- The bill would also expand the scope of the president’s powers to ban other apps controlled by foreign adversaries from Iran, China, North Korea and Russia.
- ByteDance would have more than five months after the law was signed to divest from TikTok
Leaders on the China Select Committee are pushing a bipartisan bill that would force Chinese state-affiliated ByteDance to sell its TikTok shares or else the popular video-sharing platform will be banned across the United States.
Chairman Mike Gallagher, R-Wis., and top Democrat Raja Krishnamoorthi, D-Calif., introduced the Protecting Americans from Apps Controlled by Foreign Adversaries Act, which would specifically designate ByteDance and TikTok as apps controlled by foreign adversaries.
The president would be the one to decide, in coordination with all federal agencies, whether TikTok would be sold entirely.
The bill would also expand the scope of the president’s general powers to ban apps controlled by foreign adversaries, excluding those affiliated with China, Russia, North Korea and Iran.
ByteDance would have more than five months after the law was signed to divest from TikTok. If not, app stores and web hosting platforms will not be able to distribute it in the US.
It will be flagged by the House Energy and Commerce Committee on Thursday in a sign of quick action for the legislation.

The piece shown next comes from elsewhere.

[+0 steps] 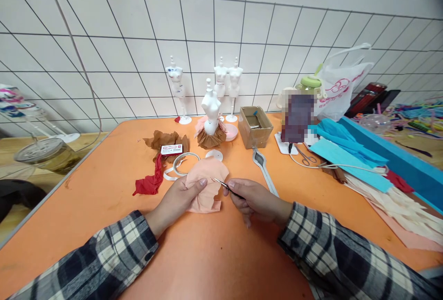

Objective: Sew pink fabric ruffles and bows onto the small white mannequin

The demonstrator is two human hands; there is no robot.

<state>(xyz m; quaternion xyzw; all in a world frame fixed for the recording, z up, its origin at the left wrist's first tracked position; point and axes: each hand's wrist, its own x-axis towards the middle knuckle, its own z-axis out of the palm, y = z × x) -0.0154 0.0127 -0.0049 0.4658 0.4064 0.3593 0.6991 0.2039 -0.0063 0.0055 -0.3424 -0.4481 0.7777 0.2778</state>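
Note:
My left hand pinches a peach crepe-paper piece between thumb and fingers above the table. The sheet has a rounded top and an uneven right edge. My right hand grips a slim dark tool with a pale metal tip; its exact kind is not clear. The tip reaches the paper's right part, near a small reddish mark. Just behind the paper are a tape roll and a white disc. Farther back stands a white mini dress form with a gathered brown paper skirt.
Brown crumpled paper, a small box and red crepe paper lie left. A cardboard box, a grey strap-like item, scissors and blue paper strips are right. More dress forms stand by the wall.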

The committee is expected to vote to hold a classified executive session at 10 a.m. to discuss the bill on Thursday, followed by a public session starting at 2 p.m.
China select committee leaders are pushing a bipartisan bill that would force state-affiliated ByteDance to sell its TikTok shares or else the popular video-sharing platform would be banned.
The bill has at least 17 bipartisan cosponsors, giving it a good chance of becoming law if it comes to a vote.
Still, banning a popular social media platform in an election year could prove difficult. TikTok has around 103 million users in the United States, almost a third of the population.
“This is my message to TikTok: break with the Chinese Communist Party or lose access to your American users,” Gallagher said in a statement.
‘America’s main adversary does not have to control a dominant media platform in the United States. TikTok’s time in the United States is over unless it ends its relationship with CCP-controlled ByteDance.
Krishnamoorthi said in his own statement: “As long as it is owned by ByteDance and therefore obligated to collaborate with the CCP, TikTok poses critical threats to our national security.”
Last year, a group of Republicans launched a bill that would ban TikTok entirely, but Democrats said the effort was rushed and would violate free speech rights.
Senators have introduced their own bills to ban or curb the platform, but none have gained enough traction to be put to a vote.
Congress has already passed legislation to ban TikTok on government phones.
But last month, Biden’s re-election campaign joined TikTok.
The bill has at least 17 bipartisan cosponsors, giving it a good chance of becoming law if it comes to a vote.
Last year, the White House backed legislation introduced by Intel Committee Chairman Sen. Mark Warner, D-Va., and more than two dozen other senators that would have given the administration the power to ban foreign technologies if they posed threats. to national security. .
In 2020, former President Donald Trump attempted to ban TikTok, but that move was blocked by the courts.